Três ou cinco segundos antes das 13:00 do dia 10 de abril de 2006, uma segunda-feira, Dona Beleza Móvel regressou abruptamente de um distanciamento profundo e começou a balançar-se na cadeira. A luz do mundo inundou-lhe o olhar, como se o olhar fosse a própria luz do mundo, e tudo à sua volta adquiriu forma: os telhados de zinco enferrujado, os coqueiros ao vento, a Via do Mar polvilhada de areia branca e o mar ao fundo.
Todos os dias – dizia eu numa crónica antiga – Dona Beleza Móvel sentava-se numa cadeira de baloiço, na varanda que contornava o primeiro piso do velho casarão onde vivia sozinha. Ficava ali manhãs inteiras, tardes completas, noites sem fim e pensava na beleza inquietante do mundo – dizia eu nessa crónica antiga – e, pensando na beleza inquietante do mundo, planeava viagens extraordinárias que jamais faria, mas sobretudo afundava-se em longos distanciamentos, ou seja, entrava num estado de espírito em que tudo se confundia dentro de si e tudo em si era abismo, vertigem, deserto.
Naquela altura, quando a conheci, ela tinha 45 anos e era ainda uma mulher sublime, linda, eu diria mesmo linda de morrer, se é que me faço entender, mas sentia-se um horror, feia e defeituosa. Posso afirmar – tal como afirmei naquela crónica antiga – que Dona Beleza Móvel era uma mulher madura que não sabia ser bonita e, por isso, detestava os homens, detestava-os da ponta do olhar ao fundo do toque, mesmo que o toque e o olhar fossem por mero acaso, sem querer, sem qualquer intenção, como aconteceu sempre comigo e ela também me detestava.
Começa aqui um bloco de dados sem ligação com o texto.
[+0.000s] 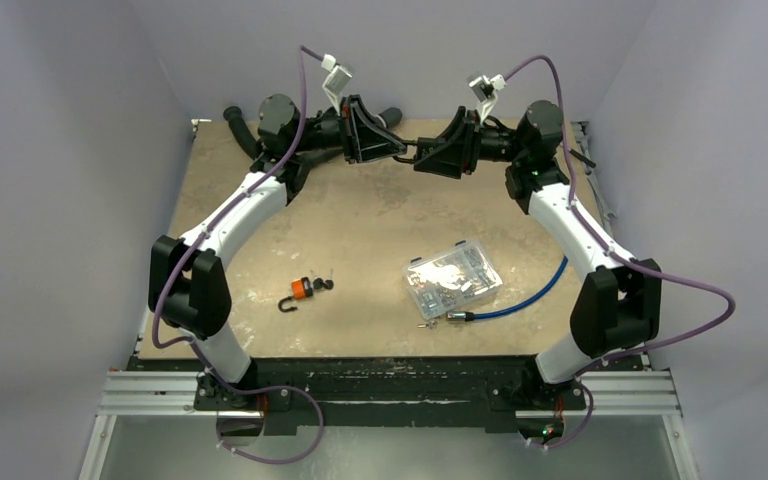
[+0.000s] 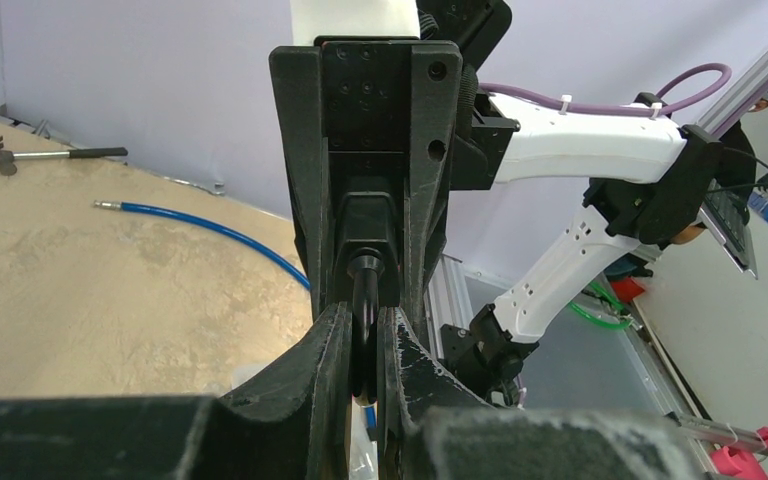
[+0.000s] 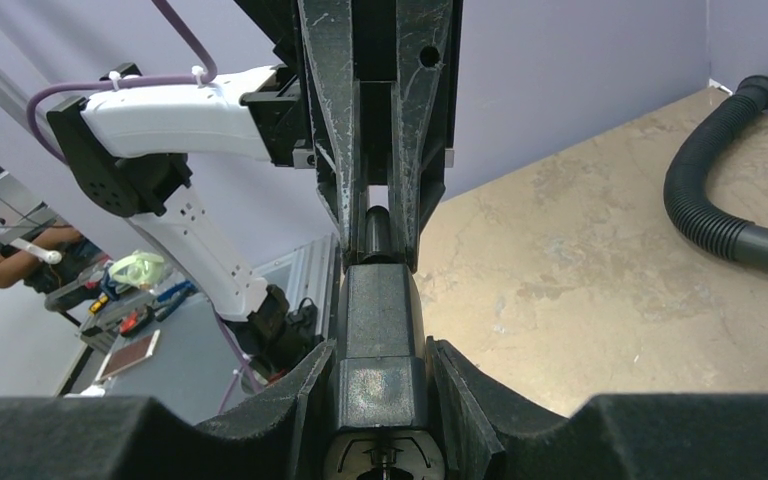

Era muito bonita e muito rica também, embora vivesse num solar em ruínas – isso pude constatar – e diziam que era virgem e seca em amores – já isto não o posso provar. Sei, no entanto, que em 10 de abril de 2006, uma segunda-feira, Dona Beleza Móvel regressou bruscamente de um distanciamento profundo e começou a baloiçar na cadeira. Eu estava lá e senti tudo. A luz do dia inundou-lhe o olhar, como se o olhar fosse a luz do dia, e tudo à sua volta adquiriu forma: os telhados de zinco velho, as esguias árvores de Deus ao vento, a estrada principal salpicada de areia branca e o mar ao fundo.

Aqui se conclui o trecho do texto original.